Recall then Time Magazine Housing Cover that pretty much top ticked the Housing market. Might this be doing the same — to the bottom?

In its favor: Everyone knows housing sitnks, it is widely followed, and a tradable asset class.

Against:
BW is a business, not general interest publication — and there has already been several other Housing crash magazine covers.

Regardless, they have moved to an outlook similar to my own — that we are nowhere near a ninth inning, and that this is likely to get much worse before it gets any better.

Where they go somewhat astray is looking for more Congressional action.

Here’s a quick excerpt:

The worst may be yet to come as forces battering the market gain strength, and Congress’ remedy may not be enough

The housing crisis is entering a new and frightening stage. On June 24, Standard & Poor’s announced that the S&P/Case-Shiller 20-City Home Price Index had fallen more than 15% in April from a year earlier. Adjusted for inflation, the decline is the biggest since 1940-42, according to data collected by Yale University economist Robert Shiller.

The risk for the financial system and the economy is that the price drop, already horrifying, will start feeding on itself. When home values fall low enough, hard-pressed homeowners become less able or less willing to keep paying their mortgages. That forces lenders to repossess homes and then dump them back on the market at fire-sale prices, which depresses prices further and leads to even more foreclosures…

Efforts by the private sector and government to stop the slide before it gets out of control haven’t done the job. Poorly designed mortgage securities rife with conflicts of interest, as well as legal disputes over priority between creditors, are forcing many homes into foreclosure needlessly, accelerating the market decline.”

To their credit, before they go too wildly astray, they acknowledge the rest of the moving parts:

“That’s not everyone’s assessment, of course. Some economists and politicians say that policymakers need to focus on keeping inflation under control in the face of soaring food and fuel prices. They say that the effects of the housing bust will be modest and that low prices will attract new buyers. “We’re seeing people go into the market that weren’t there before,” says Alfred A. DelliBovi, president of the Federal Home Loan Bank of New York. The Federal Reserve, which has already cut the federal funds rate to 2% without managing to save the housing market, hinted on June 25 that no further rate cuts are in store, warning that inflation risks have risen while the risk of slower growth has “diminished somewhat.”
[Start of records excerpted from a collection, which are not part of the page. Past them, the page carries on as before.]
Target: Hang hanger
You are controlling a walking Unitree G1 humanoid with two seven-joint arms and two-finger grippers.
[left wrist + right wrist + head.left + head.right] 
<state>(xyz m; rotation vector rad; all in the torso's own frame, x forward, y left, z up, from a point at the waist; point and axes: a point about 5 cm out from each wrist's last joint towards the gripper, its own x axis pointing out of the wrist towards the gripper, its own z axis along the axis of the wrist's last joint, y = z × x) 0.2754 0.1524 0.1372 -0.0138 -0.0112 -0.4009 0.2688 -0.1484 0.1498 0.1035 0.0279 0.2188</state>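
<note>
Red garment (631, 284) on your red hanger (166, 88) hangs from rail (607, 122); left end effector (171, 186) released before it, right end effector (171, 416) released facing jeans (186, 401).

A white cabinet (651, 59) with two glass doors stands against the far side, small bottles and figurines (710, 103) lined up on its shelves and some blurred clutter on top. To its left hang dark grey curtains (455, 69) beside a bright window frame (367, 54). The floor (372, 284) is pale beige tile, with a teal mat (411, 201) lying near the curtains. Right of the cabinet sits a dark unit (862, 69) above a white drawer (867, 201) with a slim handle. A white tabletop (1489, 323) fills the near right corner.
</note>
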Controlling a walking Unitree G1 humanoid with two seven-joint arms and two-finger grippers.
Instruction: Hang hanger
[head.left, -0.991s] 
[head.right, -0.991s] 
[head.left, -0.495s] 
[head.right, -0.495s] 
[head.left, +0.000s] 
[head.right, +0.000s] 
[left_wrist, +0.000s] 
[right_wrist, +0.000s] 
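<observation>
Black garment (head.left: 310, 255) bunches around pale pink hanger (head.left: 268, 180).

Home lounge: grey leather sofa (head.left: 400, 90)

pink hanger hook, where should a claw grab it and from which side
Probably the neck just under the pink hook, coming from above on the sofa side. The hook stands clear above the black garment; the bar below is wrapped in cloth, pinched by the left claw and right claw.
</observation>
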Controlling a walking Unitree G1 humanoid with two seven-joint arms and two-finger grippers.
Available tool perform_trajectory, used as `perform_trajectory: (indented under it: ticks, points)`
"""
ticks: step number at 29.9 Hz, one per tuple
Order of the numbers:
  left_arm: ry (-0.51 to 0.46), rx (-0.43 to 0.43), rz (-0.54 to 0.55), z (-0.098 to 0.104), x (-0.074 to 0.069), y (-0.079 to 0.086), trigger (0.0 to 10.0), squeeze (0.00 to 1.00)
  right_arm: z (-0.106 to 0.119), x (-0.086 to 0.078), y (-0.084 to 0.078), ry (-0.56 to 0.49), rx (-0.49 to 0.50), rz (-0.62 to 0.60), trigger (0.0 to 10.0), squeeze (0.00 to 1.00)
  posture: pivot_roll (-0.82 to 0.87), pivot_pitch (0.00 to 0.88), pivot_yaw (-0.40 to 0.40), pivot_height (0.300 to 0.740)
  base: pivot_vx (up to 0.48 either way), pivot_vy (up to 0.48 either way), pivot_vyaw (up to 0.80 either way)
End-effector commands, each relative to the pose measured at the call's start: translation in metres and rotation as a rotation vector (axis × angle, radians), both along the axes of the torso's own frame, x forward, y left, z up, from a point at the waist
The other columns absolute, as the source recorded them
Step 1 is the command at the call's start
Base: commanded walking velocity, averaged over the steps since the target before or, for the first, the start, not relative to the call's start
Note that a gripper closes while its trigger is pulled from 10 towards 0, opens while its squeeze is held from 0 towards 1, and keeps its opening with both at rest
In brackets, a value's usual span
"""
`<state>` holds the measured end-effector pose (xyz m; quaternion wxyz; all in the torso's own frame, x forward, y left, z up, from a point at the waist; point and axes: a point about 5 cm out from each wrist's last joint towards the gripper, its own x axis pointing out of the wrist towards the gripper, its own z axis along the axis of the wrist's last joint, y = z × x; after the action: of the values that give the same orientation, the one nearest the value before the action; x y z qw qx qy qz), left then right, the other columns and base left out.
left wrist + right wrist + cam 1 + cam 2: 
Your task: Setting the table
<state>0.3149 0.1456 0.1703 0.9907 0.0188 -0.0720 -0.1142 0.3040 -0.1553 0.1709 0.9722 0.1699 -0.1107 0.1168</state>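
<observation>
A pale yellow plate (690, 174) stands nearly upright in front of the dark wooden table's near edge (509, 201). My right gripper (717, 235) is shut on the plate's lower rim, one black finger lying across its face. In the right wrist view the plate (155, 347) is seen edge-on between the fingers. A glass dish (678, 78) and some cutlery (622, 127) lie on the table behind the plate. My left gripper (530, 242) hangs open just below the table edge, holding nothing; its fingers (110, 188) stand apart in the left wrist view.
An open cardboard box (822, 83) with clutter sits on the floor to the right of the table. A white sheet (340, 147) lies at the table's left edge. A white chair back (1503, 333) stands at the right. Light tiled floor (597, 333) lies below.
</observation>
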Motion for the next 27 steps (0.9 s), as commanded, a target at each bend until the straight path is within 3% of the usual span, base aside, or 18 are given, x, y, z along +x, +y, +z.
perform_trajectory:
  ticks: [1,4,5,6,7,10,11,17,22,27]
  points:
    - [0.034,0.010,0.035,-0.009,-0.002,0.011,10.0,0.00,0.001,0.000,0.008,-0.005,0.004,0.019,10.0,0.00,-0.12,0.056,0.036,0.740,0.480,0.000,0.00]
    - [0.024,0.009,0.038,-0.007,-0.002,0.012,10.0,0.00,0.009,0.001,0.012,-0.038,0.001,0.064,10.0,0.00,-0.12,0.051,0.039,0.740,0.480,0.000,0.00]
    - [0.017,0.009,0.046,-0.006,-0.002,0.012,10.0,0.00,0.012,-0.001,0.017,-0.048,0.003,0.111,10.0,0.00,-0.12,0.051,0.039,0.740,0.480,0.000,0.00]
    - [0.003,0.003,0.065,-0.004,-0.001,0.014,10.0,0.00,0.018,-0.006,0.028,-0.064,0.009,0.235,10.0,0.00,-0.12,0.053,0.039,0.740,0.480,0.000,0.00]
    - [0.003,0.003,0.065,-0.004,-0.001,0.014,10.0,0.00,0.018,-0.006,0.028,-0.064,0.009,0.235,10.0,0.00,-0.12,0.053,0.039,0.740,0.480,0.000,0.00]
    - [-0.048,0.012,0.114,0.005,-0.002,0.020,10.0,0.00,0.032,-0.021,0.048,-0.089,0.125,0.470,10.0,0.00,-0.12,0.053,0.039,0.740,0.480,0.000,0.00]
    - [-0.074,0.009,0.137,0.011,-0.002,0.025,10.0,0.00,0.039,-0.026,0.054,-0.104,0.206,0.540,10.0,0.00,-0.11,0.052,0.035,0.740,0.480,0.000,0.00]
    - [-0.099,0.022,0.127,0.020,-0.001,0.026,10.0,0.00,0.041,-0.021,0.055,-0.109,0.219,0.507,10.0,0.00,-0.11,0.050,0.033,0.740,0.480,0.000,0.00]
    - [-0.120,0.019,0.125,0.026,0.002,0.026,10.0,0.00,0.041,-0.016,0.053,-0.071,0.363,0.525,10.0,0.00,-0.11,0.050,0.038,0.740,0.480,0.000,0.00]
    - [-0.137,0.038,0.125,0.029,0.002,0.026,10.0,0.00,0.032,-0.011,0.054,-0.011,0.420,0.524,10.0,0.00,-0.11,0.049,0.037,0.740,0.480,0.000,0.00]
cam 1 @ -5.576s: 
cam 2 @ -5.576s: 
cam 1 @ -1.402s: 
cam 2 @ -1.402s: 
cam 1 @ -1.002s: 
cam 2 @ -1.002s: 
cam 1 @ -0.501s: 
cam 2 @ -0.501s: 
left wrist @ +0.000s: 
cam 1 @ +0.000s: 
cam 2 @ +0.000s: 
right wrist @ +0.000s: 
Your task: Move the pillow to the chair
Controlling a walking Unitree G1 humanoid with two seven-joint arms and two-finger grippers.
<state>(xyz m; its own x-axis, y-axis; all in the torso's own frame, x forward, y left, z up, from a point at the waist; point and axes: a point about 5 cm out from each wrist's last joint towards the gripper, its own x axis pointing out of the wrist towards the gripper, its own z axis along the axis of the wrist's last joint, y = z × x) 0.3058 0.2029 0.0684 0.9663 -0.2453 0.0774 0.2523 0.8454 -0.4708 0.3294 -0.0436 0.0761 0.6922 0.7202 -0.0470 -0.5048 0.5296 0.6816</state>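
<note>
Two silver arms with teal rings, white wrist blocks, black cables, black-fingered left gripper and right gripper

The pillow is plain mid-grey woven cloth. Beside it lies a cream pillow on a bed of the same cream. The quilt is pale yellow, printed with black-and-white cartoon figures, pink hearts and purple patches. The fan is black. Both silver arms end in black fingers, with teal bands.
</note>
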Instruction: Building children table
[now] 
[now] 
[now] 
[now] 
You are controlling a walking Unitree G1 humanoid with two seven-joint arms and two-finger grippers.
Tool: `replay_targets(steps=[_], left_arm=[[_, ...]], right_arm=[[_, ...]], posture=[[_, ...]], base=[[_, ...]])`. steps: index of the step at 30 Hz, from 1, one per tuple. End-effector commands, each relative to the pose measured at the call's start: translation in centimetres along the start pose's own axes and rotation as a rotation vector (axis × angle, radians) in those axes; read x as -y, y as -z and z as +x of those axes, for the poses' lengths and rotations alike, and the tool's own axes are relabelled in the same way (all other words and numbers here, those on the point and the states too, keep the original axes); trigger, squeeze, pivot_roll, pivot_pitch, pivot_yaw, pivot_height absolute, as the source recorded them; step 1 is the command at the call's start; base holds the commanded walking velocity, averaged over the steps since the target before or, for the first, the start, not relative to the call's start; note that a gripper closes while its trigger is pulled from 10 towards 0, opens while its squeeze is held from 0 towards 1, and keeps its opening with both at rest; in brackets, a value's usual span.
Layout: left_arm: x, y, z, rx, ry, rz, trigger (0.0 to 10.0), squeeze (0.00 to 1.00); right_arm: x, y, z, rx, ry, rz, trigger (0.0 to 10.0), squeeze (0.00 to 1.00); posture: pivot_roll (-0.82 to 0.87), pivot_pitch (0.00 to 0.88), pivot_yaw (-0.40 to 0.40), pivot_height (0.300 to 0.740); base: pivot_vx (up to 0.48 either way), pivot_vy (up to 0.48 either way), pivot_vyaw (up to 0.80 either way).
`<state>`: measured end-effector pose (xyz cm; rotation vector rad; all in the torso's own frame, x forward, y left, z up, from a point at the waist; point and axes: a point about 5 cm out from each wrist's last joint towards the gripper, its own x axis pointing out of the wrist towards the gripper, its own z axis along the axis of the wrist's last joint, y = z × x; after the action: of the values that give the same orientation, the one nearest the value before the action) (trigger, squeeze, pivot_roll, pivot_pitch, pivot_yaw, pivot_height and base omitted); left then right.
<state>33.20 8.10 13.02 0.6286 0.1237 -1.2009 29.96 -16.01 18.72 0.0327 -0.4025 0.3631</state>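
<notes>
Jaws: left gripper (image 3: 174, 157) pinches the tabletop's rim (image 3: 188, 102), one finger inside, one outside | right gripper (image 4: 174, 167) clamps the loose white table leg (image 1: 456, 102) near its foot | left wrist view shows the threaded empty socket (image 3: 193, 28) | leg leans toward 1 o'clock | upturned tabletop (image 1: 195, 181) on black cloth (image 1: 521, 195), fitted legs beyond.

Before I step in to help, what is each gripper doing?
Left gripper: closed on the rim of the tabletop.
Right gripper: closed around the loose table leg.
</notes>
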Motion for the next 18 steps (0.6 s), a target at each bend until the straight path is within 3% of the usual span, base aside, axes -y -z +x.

The entire piece and accompanying podcasts are worth your time . . .

UPDATE: July 2, 2008  7:53am

Bespoke reminds us that BW had a similar cover back in January — and that Housing has gotten appreciably worse since then.

Bweekhousingfeb

>

Previously:
Time Magazine Housing Cover (June 06, 2005)
http://bigpicture.typepad.com/comments/2005/06/uhoh_time_magaz.html

Source:
The Housing Abyss
Peter Coy and Mara Der Hovanesian
BusinessWeek, June 26, 2008, 5:00PM EST
http://www.businessweek.com/magazine/content/08_27/b4091032364818.htm

Print Friendly, PDF & Email

What's been said:

Discussions found on the web:
  1. Steve Barry commented on Jul 1

    Why wonder? Anyone with any financial sense can read this housing price chart by Robert Shiller and draw their own conclusion. The only thing is you have to trust Shiller’s methodology. I would love an updated version and have asked Barry several times to use his influence to get one. I wrote to Shiller’s office to no avail.

  2. Bruce commented on Jul 1

    Barry,

    I too think this will get worse much longer than most folks with access to the media seem to think….

    By the way, my wife and I were just talking about the Barclay’s Bank excoriation of the Fed today….the Prudent Bear web site will get you to the article….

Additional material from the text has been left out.